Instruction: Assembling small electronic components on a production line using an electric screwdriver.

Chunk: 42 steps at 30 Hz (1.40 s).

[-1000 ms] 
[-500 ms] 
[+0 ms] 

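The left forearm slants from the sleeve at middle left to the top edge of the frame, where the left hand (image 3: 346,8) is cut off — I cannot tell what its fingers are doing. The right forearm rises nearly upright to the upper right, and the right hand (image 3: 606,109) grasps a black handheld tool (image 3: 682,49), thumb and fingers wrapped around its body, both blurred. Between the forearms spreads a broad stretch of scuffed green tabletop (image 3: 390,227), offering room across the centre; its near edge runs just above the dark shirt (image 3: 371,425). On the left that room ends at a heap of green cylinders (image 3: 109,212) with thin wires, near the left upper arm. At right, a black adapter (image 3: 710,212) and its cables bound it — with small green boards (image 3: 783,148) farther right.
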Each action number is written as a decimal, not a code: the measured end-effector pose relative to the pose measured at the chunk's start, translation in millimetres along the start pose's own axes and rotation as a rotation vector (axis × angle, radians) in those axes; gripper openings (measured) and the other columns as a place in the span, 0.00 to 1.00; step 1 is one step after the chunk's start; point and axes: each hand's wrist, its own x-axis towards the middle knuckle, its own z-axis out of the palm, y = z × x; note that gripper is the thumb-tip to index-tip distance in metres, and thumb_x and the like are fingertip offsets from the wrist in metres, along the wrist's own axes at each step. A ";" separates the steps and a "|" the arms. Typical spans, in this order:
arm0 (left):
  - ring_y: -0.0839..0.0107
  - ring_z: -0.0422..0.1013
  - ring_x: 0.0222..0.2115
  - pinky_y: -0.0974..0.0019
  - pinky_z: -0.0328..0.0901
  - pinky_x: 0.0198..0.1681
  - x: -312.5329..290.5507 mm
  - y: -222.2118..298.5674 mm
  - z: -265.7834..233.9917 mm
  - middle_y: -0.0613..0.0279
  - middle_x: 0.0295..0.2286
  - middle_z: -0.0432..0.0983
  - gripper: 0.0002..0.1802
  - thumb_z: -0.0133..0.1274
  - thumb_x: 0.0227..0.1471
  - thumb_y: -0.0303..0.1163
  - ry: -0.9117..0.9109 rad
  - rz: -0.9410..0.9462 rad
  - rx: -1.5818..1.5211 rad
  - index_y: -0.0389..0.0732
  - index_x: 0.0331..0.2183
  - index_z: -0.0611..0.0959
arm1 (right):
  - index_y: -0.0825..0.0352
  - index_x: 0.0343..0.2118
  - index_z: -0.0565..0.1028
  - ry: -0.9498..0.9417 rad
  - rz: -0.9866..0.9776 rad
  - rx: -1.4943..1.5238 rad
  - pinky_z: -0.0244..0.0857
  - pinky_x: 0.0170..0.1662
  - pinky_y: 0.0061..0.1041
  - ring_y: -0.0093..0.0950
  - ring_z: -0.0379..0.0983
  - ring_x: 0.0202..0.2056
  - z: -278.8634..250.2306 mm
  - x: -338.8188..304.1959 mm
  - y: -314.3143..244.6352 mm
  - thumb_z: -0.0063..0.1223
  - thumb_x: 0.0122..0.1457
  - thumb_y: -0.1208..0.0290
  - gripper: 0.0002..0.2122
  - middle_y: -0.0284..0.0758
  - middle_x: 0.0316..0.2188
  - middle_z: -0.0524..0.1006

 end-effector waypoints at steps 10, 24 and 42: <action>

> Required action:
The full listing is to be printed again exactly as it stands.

> Answer to this exercise:
Instruction: Assembling small electronic components on a production line using an electric screwdriver.

Chunk: 42 steps at 30 Hz (1.40 s).

[-1000 ms] 
[-500 ms] 
[+0 ms] 

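The left forearm slants from the sleeve at middle left to the top edge of the frame, where the left hand (image 3: 346,8) is cut off — I cannot tell what its fingers are doing. The right forearm rises nearly upright to the upper right, and the right hand (image 3: 606,109) grasps a black handheld tool (image 3: 682,49), thumb and fingers wrapped around its body, both blurred. Between the forearms spreads a broad stretch of scuffed green tabletop (image 3: 390,227), offering room across the centre; its near edge runs just above the dark shirt (image 3: 371,425). On the left that room ends at a heap of green cylinders (image 3: 109,212) with thin wires, near the left upper arm. At right, a black adapter (image 3: 710,212) and its cables bound it — with small green boards (image 3: 783,148) farther right.
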Each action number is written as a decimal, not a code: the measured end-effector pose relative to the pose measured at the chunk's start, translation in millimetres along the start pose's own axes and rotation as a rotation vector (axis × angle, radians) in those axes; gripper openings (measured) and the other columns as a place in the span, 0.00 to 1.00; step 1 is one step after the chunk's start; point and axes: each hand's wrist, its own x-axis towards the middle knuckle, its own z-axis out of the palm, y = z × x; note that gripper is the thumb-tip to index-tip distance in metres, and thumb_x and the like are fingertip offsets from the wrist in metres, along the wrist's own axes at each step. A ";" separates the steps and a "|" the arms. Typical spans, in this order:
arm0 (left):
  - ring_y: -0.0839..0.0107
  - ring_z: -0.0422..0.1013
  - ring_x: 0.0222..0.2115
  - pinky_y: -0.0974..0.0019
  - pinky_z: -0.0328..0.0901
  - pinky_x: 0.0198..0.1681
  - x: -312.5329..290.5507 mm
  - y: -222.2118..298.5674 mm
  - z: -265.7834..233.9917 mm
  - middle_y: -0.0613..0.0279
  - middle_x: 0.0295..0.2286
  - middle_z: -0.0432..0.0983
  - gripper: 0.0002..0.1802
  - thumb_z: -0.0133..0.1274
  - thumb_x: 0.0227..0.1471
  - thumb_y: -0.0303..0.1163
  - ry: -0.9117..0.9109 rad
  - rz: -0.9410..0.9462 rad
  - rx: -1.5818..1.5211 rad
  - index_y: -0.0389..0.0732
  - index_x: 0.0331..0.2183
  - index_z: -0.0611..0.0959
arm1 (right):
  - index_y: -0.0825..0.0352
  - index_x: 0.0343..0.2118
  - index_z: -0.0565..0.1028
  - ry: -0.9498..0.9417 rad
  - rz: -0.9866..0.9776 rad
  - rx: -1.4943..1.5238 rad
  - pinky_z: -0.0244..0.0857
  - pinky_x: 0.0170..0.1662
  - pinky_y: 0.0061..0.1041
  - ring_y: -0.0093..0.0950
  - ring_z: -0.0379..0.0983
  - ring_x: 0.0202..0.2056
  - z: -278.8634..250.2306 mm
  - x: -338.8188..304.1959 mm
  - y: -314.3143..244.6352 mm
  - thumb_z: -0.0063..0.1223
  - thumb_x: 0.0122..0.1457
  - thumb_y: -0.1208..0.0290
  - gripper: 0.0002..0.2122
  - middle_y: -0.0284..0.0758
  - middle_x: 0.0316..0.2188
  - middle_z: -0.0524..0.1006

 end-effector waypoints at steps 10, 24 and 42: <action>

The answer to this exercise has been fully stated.